B. Dedicated GRC platforms
- Pros: Built-in workflow controls, audit trails, reporting, and program management features.
- Cons: Hard to find the right fit, licensing costs, vendor lock-in, integration overhead, less flexibility, and limited agent/code friendliness.
C. Markdown/AsciiDoc + Pandoc
- Pros: Simple authoring, widely used, good diffs, Pandoc supports many outputs.
- Cons: Structured data validation still needs a schema system; complex layouts/tables can be harder; PDF styling may require LaTeX.
D. LaTeX
- Pros: Powerful typesetting, mature ecosystem.
- Cons: Steeper learning curve; higher template complexity; slower iteration for non-LaTeX users.
E. Keep YAML, validate with JSON Schema directly (no Pydantic)
- Pros: Language-agnostic schema; many validators exist.
- Cons: Harder to express richer constraints/derived validation.
F. Other validation frameworks
- Examples:
jsonschema,yamale,cerberus,voluptuous,pandera, OPA/Rego. - Rationale for Pydantic here: strong typing model, good error messages, easy composition, and straightforward JSON Schema export.
G. Use SBOM standards output directly (CycloneDX/SPDX tooling)
- Pros: Standardized interchange formats, better ecosystem integration.
- Cons: Goal here is a compliance document + process pipeline; standards export can be added later without changing the core approach.
I. Docusaurs for all outputs (no Typst/PDF)
- Pros: Single output format.
- Cons: Much less formal/printable artifact. No native yaml embedding. Based on limited markdown syntax.
Consequences
- We standardize on YAML + Pydantic as the source-of-truth data model for compliance documents.
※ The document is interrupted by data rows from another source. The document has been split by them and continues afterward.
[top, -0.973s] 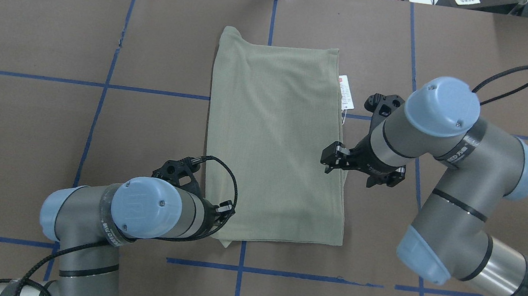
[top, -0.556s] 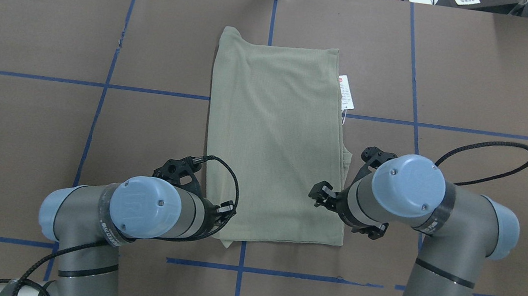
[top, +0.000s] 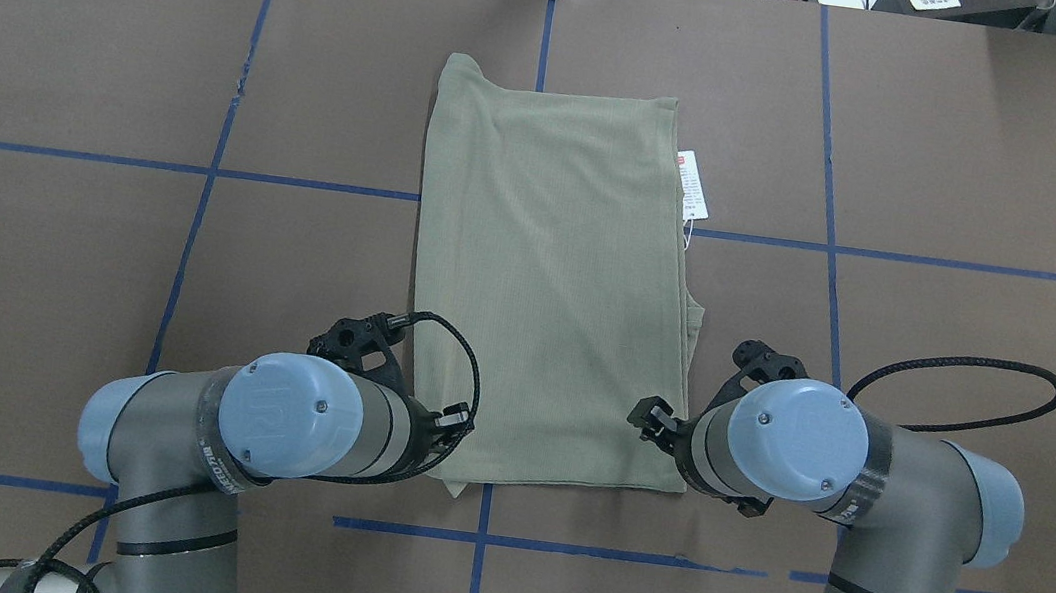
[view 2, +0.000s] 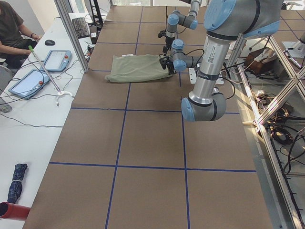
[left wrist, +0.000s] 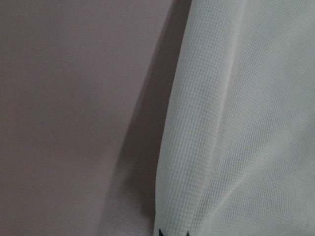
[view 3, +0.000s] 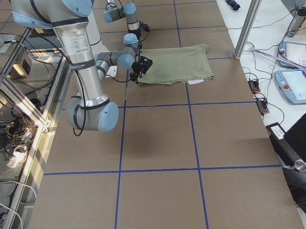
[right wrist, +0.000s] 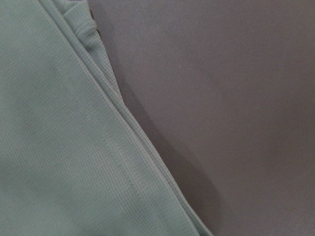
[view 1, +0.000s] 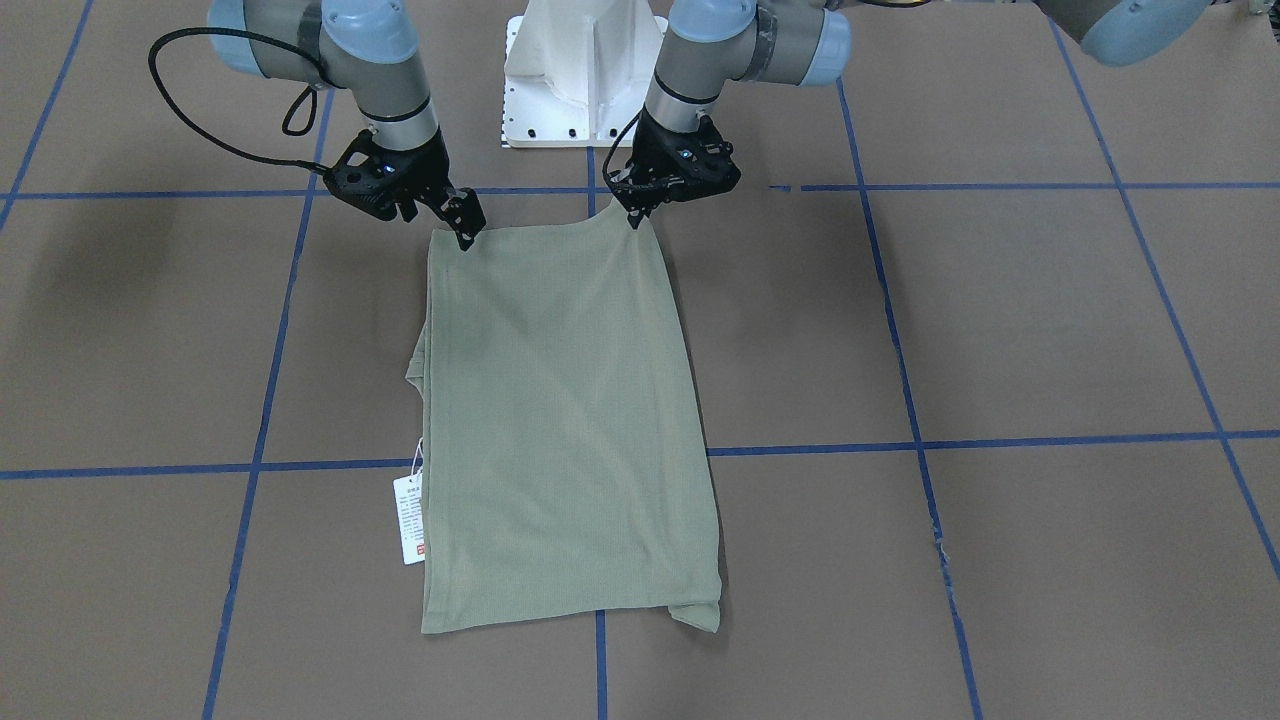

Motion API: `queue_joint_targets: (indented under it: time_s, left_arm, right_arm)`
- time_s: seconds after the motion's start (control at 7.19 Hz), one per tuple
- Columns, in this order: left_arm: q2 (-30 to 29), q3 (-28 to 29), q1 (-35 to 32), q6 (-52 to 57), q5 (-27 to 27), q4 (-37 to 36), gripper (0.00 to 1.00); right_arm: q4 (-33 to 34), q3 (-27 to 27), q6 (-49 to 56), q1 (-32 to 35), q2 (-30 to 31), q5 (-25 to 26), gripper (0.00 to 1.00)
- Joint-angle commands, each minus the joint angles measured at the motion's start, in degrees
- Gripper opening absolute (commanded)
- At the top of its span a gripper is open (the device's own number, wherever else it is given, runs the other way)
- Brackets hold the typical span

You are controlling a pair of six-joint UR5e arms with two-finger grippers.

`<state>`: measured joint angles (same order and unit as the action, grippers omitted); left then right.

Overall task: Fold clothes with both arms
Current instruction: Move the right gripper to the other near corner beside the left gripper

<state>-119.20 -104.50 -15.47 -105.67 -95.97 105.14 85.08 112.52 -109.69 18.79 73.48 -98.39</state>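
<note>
The sage-green shirt (top: 550, 279) lies folded into a long rectangle on the brown table, with its white hang tag (top: 691, 184) sticking out at the far right edge. My left gripper (view 1: 637, 215) is shut on the shirt's near left corner, which is drawn up slightly. In the left wrist view the cloth edge (left wrist: 197, 147) runs down to two close fingertips. My right gripper (view 1: 466, 236) stands open over the near right corner (top: 672, 475). The right wrist view shows the layered shirt edge (right wrist: 98, 128) with no fingertips in frame.
The white pedestal base (view 1: 585, 75) stands just behind the shirt's near edge. Blue tape lines cross the brown table (top: 92, 233). In the exterior left view a person (view 2: 12, 33) sits at a side table with tablets (view 2: 57, 59).
My right arm has swung back toward the base along the shirt's right edge, from mid-edge to the near right corner. The left arm and the shirt have stayed put.
</note>
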Motion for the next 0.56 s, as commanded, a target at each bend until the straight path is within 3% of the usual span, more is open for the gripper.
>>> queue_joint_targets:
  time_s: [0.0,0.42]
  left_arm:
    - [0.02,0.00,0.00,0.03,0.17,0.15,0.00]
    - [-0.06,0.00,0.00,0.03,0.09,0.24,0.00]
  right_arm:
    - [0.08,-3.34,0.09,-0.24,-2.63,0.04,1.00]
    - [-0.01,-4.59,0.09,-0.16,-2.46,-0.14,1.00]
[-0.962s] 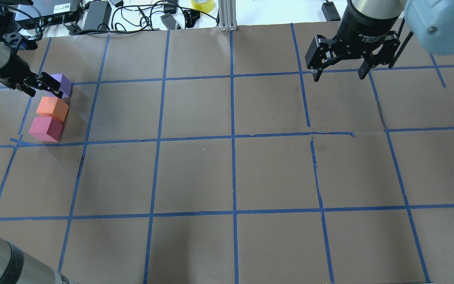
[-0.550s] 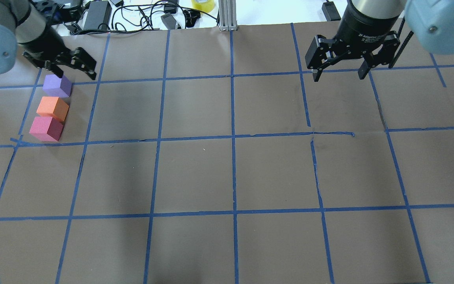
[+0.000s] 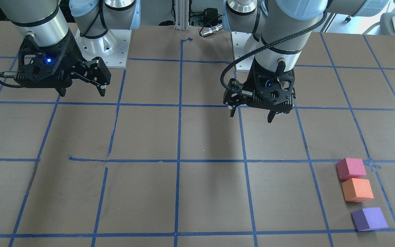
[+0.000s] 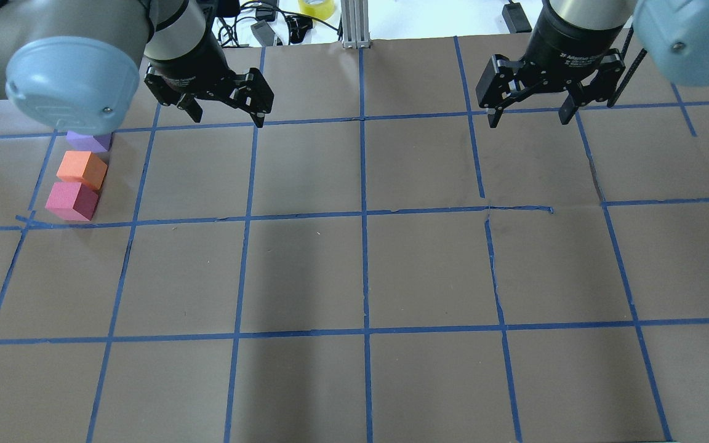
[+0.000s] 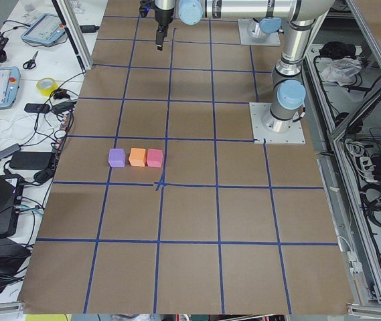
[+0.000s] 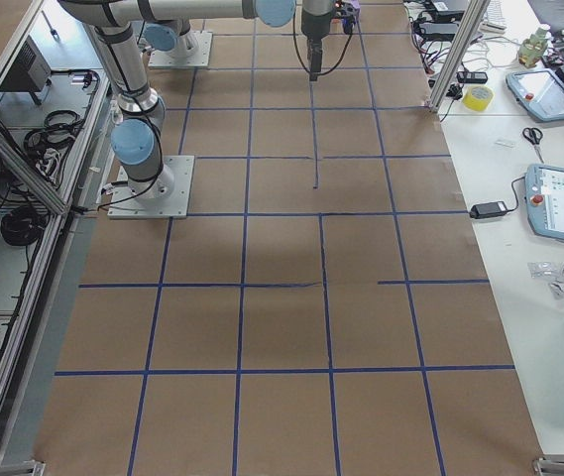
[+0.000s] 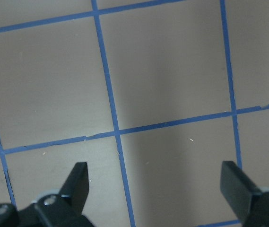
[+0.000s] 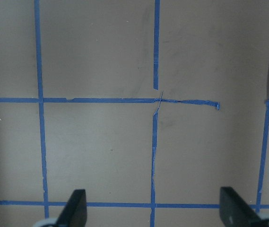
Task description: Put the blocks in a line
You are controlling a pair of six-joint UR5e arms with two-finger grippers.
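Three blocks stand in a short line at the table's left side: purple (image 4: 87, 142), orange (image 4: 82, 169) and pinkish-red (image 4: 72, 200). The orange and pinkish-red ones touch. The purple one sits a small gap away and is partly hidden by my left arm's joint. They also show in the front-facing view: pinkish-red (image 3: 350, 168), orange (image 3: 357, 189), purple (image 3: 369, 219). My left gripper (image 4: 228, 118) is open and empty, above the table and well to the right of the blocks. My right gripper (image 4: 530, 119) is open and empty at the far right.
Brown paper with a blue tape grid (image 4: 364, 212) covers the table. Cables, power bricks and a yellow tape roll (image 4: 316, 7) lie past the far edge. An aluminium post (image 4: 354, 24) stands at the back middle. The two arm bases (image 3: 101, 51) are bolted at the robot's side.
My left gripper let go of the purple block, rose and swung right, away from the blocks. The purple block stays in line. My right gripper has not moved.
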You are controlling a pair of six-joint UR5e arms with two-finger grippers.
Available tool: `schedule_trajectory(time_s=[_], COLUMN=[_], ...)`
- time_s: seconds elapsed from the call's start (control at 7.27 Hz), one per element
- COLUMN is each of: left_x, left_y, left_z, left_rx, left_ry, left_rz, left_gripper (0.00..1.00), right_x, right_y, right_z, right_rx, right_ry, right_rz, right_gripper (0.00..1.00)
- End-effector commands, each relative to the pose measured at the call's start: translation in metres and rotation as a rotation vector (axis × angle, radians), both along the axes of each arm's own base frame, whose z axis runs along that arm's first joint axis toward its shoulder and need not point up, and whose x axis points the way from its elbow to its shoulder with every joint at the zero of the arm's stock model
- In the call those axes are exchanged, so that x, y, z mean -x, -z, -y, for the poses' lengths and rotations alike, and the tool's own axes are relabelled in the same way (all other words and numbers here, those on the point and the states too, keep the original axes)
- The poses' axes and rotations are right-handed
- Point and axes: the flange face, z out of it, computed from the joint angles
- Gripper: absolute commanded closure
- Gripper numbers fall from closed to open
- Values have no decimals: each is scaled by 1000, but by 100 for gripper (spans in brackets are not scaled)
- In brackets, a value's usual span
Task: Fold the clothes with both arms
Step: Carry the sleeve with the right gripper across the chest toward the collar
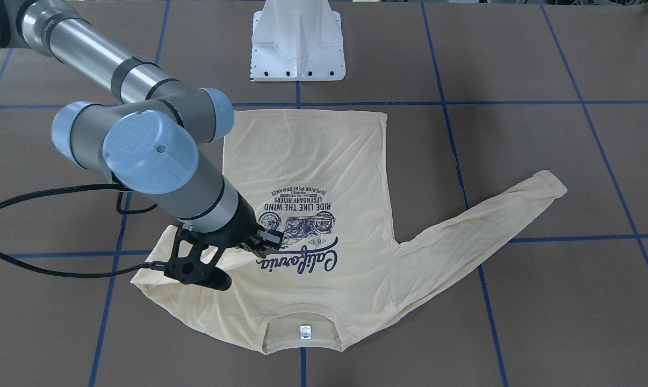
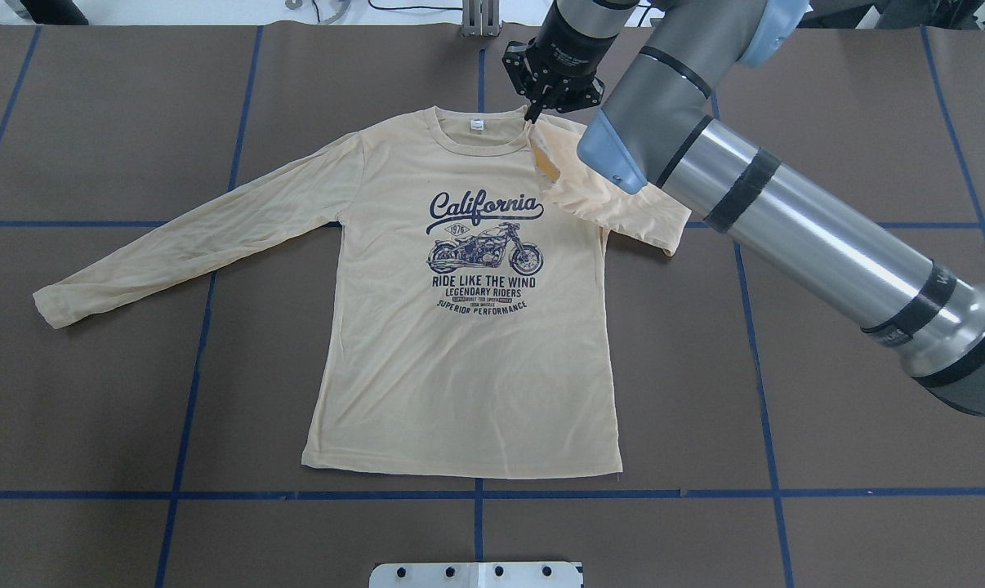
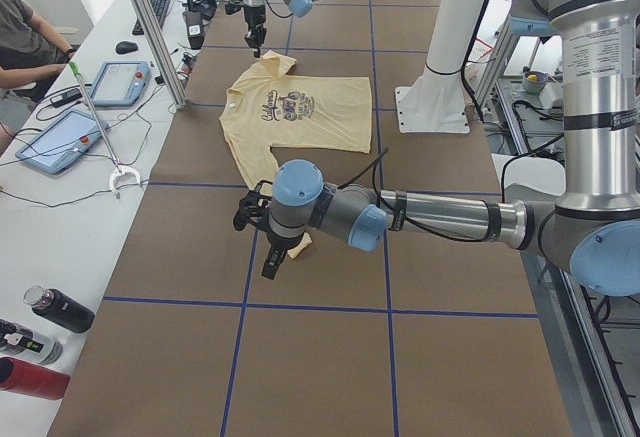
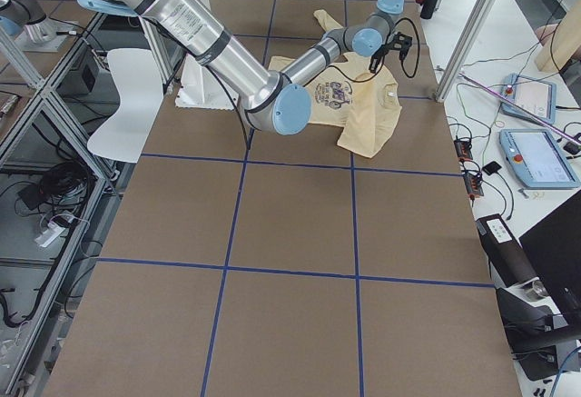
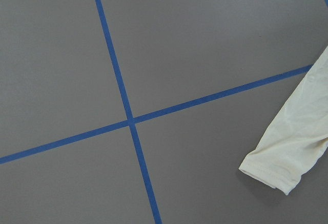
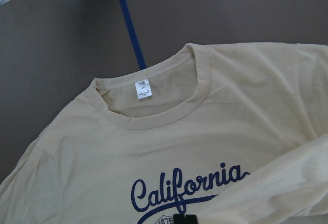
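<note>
Pinching shirt sleeve with right fingers, raised beside collar. Cannot tell grip of left fingers, hanging over bench near other cuff.

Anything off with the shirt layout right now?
One thing: the T-shirt lies flat, print up, but its sleeve on the robot's right is doubled back and bunched over the shoulder by the right claw, while the left sleeve stretches out flat. Lopsided, though likely just a fold in progress. No damage visible.

T-shirt on table, before pedestal | right tool at shoulder on its side | left tool beside outspread sleeve's cuff
</note>
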Motion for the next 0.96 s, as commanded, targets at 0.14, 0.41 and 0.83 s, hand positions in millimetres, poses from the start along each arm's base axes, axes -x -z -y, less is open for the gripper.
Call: schedule_trajectory(time_s=[0.14, 0.41, 0.83], left_x=[0, 0, 0], left_y=[-4, -7, -8], left_z=[-5, -7, -8], left_rx=[7, 13, 15], left_ry=[-2, -4, -5], left_rz=[0, -1, 1], left_gripper=[0, 0, 0], right_x=[81, 117, 138], right_y=[39, 78, 95], right_z=[-19, -38, -45], right_rx=[-57, -114, -147], right_ry=[-76, -87, -110], right_rz=[38, 45, 40], right_gripper=[100, 100, 100])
- Document generation becomes buildable and testable like application code.
- The same source data can feed both formal PDFs (Typst) and browsable web docs (Docusaurus).
- The repo becomes the authoritative location for compliance artifacts (inputs, validation rules, generated PDFs, and generated web pages).
Next steps (out of scope for this ADR)
- Add schema evolution guidance (versioning, deprecations).
- Consider exporting additional machine-readable outputs (CycloneDX/SPDX, CSV extracts).
- Add evidence links (tickets, threat modeling outputs, security test results) tied to risk IDs.
- Expand generated Docusaurus pages beyond the first risk-model summary page if the MVP proves useful.